The Open Compute Project (OCP), which aims to design commodity hardware that is flexible, efficient and scalable, is holding its U.S. summit this week in San Jose.
The idea is that a great percentage of equipment used by IT and telecommunications companies performs the same tasks in much the same way. Standardizing this gear will drive cost savings and efficiencies that will cascade throughout the world’s massive and growing network infrastructure.
At the summit, Jason Taylor, the OCP Foundation chairman and president and the vice president of Infrastructure for Facebook, said that the success of the OCP concept depends upon its acceptance by the telecommunications industry. His keynote comments were reported upon by RCR Wireless:
“The acceptance of OCP from the telecommunications industry is a particularly important sign of momentum for the community. This is another industry where infrastructure is core to the business. Hopefully we’ll end up with a far more efficient infrastructure.”
In February, OCP created the Telecom Infra Project, which is aimed at pushing the concept both among telecommunications companies and the OCP member companies that would create the products.
Facebook created the OCP project in 2011. Jon Brodkin says at Ars Technica that Google, which builds its own equipment, has now joined OCP, and the OCP site shows the company as a platinum-level member. Google’s first contribution is a rack design:
Machine learning is one area that’s requiring higher-power workloads, Google noted. Google has been using its 48V infrastructure “at scale for several years,” and the company said it’s now comfortable enough with the design and reliability to share it with the world. The company said it hopes to help others “adopt this next generation power architecture, and realize the same power efficiency and cost benefits as Google.”
Microsoft is also at the OCP Summit. WinBeta reports that the company is proposing its Open Networking in the Cloud (SONiC) software:
Microsoft’s belief in SONiC is based on the idea that a fully open sourced switch platform could be serviceable by sharing the same software stack across various hardware from multiple switch vendors. However, more than a simple proposal, SONiC is already receiving contributions from companies such as Arista, Broadcom, Dell, and Mellanox.
Reconfiguring how IT and telecom companies acquire equipment is a complex and long-term endeavor. OCP appears to be taking that long road, and is getting buy-in from companies that can help make it happen.

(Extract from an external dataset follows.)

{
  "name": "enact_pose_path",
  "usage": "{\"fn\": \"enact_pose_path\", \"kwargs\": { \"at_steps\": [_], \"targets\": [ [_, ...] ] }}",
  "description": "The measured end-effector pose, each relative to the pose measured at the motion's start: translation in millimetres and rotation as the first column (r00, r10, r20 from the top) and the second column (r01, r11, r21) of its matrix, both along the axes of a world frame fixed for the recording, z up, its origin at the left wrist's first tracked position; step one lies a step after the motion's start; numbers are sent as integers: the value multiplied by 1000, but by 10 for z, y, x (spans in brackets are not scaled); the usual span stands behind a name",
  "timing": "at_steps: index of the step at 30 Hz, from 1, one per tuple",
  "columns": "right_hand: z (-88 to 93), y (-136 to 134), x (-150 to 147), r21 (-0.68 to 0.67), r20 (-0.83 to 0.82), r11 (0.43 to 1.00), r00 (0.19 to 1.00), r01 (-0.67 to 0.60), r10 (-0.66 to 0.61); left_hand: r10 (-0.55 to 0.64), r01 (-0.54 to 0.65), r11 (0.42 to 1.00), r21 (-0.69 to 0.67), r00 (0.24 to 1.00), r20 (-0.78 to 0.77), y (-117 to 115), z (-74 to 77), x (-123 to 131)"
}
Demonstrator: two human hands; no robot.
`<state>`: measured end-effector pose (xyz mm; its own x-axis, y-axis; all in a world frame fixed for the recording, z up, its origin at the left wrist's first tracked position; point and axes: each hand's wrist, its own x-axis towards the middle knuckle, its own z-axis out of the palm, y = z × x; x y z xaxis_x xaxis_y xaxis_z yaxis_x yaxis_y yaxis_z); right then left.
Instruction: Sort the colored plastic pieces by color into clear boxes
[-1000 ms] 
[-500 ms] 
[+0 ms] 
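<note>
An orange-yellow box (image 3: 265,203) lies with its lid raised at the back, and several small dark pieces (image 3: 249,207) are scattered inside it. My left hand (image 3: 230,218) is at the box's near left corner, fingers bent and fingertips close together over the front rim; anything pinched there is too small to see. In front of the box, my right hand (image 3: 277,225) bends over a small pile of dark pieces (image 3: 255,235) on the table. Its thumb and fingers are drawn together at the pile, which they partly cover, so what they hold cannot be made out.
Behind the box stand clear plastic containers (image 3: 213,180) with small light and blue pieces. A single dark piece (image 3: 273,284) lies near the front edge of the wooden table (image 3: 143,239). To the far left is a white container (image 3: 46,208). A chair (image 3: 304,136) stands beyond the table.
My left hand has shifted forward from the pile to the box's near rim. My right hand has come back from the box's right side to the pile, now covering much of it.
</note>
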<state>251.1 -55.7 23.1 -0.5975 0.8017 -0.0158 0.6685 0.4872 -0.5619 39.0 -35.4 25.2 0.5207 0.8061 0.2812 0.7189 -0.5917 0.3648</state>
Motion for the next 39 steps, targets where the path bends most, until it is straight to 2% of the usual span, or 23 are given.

Carl Weinschenk covers telecom for IT Business Edge. He writes about wireless technology, disaster recovery/business continuity, cellular services, the Internet of Things, machine-to-machine communications and other emerging technologies and platforms. He also covers net neutrality and related regulatory issues. Weinschenk has written about the phone companies, cable operators and related companies for decades and is senior editor of Broadband Technology Report. He can be reached at cweinsch@optonline.net and via twitter at @DailyMusicBrk.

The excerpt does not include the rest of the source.